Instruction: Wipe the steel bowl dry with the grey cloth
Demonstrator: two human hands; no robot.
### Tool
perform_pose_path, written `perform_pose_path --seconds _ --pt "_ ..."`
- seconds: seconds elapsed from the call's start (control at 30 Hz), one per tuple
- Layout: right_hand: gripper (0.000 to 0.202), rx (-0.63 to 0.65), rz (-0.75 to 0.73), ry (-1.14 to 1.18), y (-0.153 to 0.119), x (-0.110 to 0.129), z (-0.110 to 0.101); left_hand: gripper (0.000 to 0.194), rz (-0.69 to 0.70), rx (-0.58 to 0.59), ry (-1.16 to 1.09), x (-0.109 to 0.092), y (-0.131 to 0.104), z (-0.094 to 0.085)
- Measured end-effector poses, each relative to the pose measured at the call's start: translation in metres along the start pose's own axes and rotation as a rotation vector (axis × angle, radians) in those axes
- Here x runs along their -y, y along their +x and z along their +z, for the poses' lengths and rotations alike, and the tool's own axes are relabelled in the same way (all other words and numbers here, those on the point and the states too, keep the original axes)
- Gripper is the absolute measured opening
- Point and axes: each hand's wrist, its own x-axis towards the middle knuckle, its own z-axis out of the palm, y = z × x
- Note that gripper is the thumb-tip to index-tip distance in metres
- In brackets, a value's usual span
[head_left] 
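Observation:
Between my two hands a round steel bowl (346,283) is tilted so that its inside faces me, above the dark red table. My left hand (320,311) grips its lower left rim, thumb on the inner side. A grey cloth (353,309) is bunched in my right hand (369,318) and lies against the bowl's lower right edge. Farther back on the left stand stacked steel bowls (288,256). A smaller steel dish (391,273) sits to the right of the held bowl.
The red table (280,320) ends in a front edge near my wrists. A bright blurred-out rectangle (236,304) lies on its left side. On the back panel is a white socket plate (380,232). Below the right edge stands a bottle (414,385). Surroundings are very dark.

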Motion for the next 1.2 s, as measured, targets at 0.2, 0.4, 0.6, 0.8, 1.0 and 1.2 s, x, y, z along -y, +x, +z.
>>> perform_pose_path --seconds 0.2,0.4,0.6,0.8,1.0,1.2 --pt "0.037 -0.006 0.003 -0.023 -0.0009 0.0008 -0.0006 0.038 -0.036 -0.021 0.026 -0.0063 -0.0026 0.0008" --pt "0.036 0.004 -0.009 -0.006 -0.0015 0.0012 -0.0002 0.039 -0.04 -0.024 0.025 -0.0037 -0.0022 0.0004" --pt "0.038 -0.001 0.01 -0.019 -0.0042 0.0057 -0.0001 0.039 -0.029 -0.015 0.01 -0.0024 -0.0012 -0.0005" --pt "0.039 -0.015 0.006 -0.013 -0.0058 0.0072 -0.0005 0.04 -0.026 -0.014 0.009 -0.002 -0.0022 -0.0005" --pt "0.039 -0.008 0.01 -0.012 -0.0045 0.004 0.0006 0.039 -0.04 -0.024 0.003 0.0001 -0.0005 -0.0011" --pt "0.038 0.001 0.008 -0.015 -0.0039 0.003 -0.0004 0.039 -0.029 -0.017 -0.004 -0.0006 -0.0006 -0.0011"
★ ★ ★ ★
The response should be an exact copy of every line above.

Problem solution:
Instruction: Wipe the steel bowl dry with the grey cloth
Demonstrator: two human hands; no robot.
### Tool
perform_pose_path, written `perform_pose_path --seconds _ --pt "_ ..."`
- seconds: seconds elapsed from the call's start (control at 30 Hz), one per tuple
- Layout: right_hand: gripper (0.000 to 0.202), rx (-0.63 to 0.65), rz (-0.75 to 0.73), ry (-1.14 to 1.18), y (-0.153 to 0.119), x (-0.110 to 0.129), z (-0.110 to 0.101); left_hand: gripper (0.000 to 0.194), rz (-0.69 to 0.70), rx (-0.58 to 0.59), ry (-1.16 to 1.09), x (-0.109 to 0.092), y (-0.131 to 0.104), z (-0.094 to 0.085)
- Measured end-effector poses, each relative to the pose measured at the call's start: translation in metres along the start pose's own axes and rotation as a rotation vector (axis × angle, radians) in those axes
- Here x runs along their -y, y along their +x and z along their +z, for the poses' lengths and rotations alike, and the tool's own axes are relabelled in the same way (all other words and numbers here, those on the point and the states too, keep the original axes)
- Gripper is the absolute measured opening
- Point and axes: each hand's wrist, its own x-axis towards the middle knuckle, its own z-axis out of the palm, y = z × x
- Note that gripper is the thumb-tip to index-tip distance in metres
- In brackets, a value's usual span
[head_left] 
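Observation:
Between my two hands a round steel bowl (346,283) is tilted so that its inside faces me, above the dark red table. My left hand (320,311) grips its lower left rim, thumb on the inner side. A grey cloth (353,309) is bunched in my right hand (369,318) and lies against the bowl's lower right edge. Farther back on the left stand stacked steel bowls (288,256). A smaller steel dish (391,273) sits to the right of the held bowl.
The red table (280,320) ends in a front edge near my wrists. A bright blurred-out rectangle (236,304) lies on its left side. On the back panel is a white socket plate (380,232). Below the right edge stands a bottle (414,385). Surroundings are very dark.
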
Motion for the next 1.2 s, as measured, targets at 0.2, 0.4, 0.6, 0.8, 1.0 and 1.2 s, x, y, z along -y, +x, +z.
>>> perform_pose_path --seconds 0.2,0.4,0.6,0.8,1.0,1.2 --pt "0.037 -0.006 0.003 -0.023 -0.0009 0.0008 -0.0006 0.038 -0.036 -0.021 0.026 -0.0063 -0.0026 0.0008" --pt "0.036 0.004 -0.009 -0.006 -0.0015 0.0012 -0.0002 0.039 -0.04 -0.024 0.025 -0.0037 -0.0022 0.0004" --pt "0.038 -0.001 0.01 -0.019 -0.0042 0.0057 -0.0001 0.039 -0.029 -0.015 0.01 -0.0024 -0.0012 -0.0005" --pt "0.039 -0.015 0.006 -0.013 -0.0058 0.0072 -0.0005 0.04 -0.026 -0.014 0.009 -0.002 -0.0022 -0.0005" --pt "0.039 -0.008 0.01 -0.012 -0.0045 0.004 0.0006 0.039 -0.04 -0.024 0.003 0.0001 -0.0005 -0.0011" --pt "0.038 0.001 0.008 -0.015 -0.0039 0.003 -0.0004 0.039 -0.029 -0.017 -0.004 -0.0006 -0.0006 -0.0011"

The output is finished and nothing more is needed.